R - Sur cette question, la seule solution, et on revient à ce que le président Chirac et le Premier ministre Zapatero ont proposé, c’est un gouvernement d’union nationale qui permette au Fatah et au Hamas de travailler ensemble avec, probablement, une nouvelle composition de ce gouvernement. Mais ce nouveau gouvernement doit respecter les trois principes du Quartet. Il y a là, je crois, une action spécifique que l’Union européenne peut mener, et tout particulièrement, bien sûr, la France.
Q - Pourquoi les grandes puissances interviennent au Liban, mais pas en Irak ?

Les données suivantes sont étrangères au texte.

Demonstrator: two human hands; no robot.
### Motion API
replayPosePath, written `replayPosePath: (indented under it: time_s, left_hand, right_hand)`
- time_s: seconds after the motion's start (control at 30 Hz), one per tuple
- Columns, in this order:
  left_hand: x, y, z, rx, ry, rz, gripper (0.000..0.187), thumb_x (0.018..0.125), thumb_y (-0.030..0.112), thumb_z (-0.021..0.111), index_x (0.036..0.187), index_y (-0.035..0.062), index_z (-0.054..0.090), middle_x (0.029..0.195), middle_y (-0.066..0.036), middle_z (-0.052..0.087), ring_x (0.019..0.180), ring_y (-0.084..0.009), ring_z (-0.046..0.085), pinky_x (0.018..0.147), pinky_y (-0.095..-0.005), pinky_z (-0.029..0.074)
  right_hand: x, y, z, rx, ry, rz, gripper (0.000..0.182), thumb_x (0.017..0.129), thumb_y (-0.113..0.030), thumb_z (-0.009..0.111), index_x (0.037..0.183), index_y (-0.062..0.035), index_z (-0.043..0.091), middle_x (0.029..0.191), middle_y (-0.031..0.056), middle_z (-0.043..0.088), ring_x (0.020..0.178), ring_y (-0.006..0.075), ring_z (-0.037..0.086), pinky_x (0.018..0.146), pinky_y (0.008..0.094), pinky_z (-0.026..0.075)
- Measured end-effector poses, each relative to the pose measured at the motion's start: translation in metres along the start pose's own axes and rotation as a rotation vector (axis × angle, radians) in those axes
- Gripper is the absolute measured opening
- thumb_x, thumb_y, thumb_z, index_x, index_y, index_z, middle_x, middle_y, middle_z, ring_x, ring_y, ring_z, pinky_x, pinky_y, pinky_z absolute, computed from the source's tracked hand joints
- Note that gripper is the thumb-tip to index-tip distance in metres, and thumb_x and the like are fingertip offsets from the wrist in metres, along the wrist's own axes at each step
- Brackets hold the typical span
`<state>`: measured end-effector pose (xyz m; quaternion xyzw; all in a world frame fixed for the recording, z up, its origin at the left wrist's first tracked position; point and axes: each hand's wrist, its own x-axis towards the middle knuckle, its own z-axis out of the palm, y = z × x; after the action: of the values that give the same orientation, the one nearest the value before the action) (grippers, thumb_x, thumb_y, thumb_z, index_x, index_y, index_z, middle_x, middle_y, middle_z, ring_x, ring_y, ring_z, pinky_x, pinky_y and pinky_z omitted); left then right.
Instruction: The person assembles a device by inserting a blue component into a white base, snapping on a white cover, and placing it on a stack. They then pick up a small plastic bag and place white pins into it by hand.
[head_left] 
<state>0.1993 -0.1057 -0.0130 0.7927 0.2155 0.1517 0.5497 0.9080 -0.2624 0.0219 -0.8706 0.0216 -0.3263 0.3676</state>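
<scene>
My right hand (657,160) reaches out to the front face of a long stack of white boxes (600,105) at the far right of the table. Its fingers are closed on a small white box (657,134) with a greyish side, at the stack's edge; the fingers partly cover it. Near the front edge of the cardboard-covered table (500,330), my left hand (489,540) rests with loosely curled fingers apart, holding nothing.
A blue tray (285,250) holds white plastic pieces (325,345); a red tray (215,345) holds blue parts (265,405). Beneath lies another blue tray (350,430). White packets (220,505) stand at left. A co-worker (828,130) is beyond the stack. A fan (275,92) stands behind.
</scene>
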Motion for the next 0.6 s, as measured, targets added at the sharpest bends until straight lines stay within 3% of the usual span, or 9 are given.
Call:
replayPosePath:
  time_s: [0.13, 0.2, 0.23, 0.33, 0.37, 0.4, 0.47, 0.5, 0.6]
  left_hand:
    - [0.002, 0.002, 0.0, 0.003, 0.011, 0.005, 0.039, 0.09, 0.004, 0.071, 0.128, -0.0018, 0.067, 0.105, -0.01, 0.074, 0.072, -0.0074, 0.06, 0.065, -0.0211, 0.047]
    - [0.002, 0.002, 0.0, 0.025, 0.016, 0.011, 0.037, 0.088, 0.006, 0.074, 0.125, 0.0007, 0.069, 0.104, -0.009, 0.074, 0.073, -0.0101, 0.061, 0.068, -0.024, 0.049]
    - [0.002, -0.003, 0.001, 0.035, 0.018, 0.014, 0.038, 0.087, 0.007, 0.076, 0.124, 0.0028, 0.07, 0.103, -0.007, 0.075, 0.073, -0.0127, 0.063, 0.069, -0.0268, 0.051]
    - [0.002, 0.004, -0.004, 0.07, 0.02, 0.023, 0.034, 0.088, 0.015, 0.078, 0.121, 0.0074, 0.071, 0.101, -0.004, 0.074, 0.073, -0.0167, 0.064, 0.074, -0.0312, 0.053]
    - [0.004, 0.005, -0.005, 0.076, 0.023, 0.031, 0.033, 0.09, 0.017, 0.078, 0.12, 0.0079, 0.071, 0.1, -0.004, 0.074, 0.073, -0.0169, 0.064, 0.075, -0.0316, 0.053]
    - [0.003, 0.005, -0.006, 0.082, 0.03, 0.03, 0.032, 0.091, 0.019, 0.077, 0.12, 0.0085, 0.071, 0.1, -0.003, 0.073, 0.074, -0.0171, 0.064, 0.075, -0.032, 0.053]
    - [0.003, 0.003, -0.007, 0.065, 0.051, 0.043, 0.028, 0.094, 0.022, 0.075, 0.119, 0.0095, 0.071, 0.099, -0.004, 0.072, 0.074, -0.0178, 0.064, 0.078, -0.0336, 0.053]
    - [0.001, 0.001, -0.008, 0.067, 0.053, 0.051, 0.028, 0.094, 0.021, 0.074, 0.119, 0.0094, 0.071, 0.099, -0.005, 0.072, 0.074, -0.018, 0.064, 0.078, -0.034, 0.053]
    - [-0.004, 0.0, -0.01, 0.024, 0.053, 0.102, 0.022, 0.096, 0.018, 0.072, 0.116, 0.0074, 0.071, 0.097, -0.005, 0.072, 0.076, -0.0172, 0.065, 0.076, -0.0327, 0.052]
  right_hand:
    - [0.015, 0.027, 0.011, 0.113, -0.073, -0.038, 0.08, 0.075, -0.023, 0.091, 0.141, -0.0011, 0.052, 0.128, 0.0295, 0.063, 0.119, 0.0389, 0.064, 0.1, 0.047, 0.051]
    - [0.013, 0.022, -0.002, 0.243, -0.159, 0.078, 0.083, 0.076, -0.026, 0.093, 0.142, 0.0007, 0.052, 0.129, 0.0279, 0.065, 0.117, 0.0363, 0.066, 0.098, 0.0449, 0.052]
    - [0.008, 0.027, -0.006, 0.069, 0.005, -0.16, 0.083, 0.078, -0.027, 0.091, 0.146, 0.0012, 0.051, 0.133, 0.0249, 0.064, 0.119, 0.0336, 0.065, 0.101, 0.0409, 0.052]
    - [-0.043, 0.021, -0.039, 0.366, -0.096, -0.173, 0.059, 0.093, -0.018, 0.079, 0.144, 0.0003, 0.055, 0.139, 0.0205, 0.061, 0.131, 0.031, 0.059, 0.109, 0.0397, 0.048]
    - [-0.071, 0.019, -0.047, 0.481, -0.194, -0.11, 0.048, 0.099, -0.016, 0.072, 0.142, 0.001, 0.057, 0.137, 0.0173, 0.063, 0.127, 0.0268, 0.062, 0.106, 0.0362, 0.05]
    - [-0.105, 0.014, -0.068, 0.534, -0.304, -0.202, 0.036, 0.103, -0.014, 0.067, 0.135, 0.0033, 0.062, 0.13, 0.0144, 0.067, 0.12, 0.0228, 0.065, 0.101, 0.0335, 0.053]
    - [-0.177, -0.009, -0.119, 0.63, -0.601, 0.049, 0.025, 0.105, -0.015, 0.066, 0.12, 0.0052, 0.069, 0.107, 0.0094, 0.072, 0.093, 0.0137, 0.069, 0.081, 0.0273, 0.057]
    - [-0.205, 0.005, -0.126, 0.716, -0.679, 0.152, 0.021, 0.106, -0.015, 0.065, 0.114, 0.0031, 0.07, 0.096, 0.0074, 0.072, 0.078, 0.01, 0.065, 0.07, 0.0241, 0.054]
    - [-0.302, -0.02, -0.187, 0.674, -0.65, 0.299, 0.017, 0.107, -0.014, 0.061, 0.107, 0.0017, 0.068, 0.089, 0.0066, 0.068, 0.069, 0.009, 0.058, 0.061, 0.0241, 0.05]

R - S’agissant du Liban et de l’action de la communauté internationale, l’élément le plus important, c’est que cette action doit intervenir dans le cadre du multilatéralisme, c’est-à-dire de l’ONU. La France défend les valeurs universelles de respect de l’indépendance nationale, de la souveraineté et de l’intégrité territoriale. L’intervention doit se faire au travers de l’ONU. C’est la raison pour laquelle nous avons tout fait pour faire voter la résolution 1701, par le Conseil de sécurité des Nations unies, le 11 août de l’année dernière.
Concernant l’Irak, c’est tout à fait autre chose. Aujourd’hui, l’élément le plus important, c’est la restauration de l’Etat de droit et le retour à la pleine souveraineté de l’Irak. C’est ce qui me paraît devoir être fait dans les prochains mois./.